**Task to carry out**. For each line below, check for the word "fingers", then state how many lines contain it, with no other output.

============

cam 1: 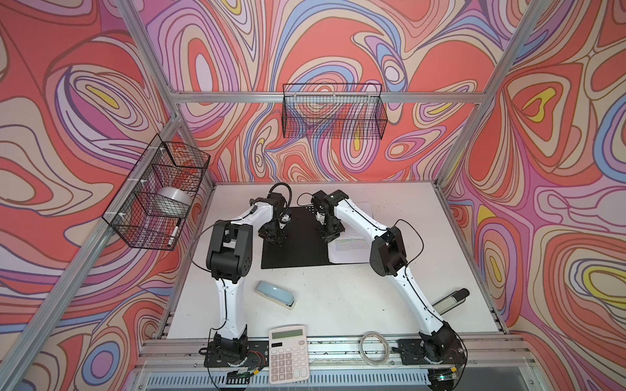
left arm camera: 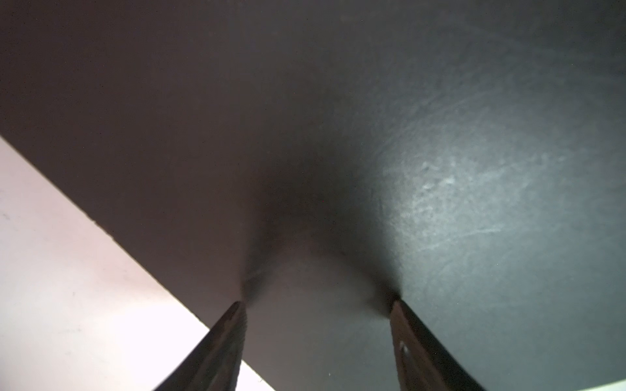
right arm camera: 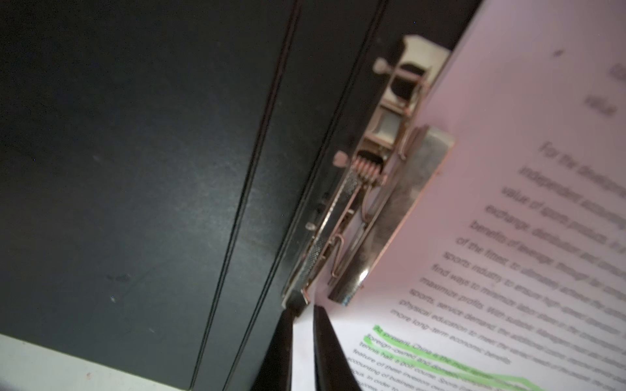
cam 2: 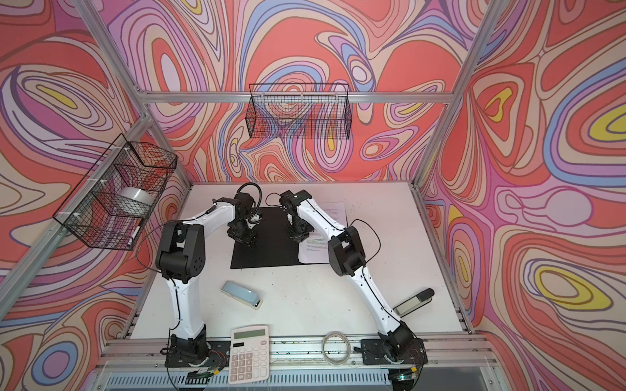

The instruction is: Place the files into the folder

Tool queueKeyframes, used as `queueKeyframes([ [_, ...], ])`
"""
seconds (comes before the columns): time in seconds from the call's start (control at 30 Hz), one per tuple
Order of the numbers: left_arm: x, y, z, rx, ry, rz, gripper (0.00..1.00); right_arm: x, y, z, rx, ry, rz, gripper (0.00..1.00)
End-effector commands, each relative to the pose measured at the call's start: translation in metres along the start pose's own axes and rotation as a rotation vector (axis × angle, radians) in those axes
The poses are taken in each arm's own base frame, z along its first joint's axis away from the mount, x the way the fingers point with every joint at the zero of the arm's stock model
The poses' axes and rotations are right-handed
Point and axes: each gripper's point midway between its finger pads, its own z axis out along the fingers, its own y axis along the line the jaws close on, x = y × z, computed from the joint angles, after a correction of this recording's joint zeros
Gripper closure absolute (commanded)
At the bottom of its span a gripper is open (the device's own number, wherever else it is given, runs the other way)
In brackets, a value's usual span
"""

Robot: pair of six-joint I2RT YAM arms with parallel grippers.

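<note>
Now my left gripper point(left arm camera: 318, 304) stands with jaws apart, tips down on the black inside of the open folder point(cam 1: 298, 250), flat on the table point(cam 1: 338, 294). My right gripper point(right arm camera: 302, 309) is pinched on the edge of the files point(right arm camera: 474, 237), which lie on the folder's right half by its clip point(right arm camera: 406, 203).

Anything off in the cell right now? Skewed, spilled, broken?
Nothing spilled or broken. Only quirk: the white printed sheets, lying in the open black-lined folder under its metal clamp, have one edge pinched by the right gripper.
</note>
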Motion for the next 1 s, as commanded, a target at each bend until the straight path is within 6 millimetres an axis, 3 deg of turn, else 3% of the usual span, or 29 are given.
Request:
queueKeyframes([
  [0.0, 0.006, -0.003, 0.003, 0.011, 0.018, 0.015, 0.32, 0.010, -0.029, 0.044, 0.092, 0.091, 0.015, 0.87],
  [0.17, 0.005, -0.004, -0.001, 0.019, 0.012, 0.015, 0.32, 0.008, -0.026, 0.037, 0.078, 0.079, 0.019, 0.87],
  [0.97, -0.001, -0.006, -0.033, 0.034, -0.044, 0.017, 0.30, -0.022, -0.007, -0.035, -0.010, -0.117, 0.032, 0.84],
])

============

**Exercise result**. 2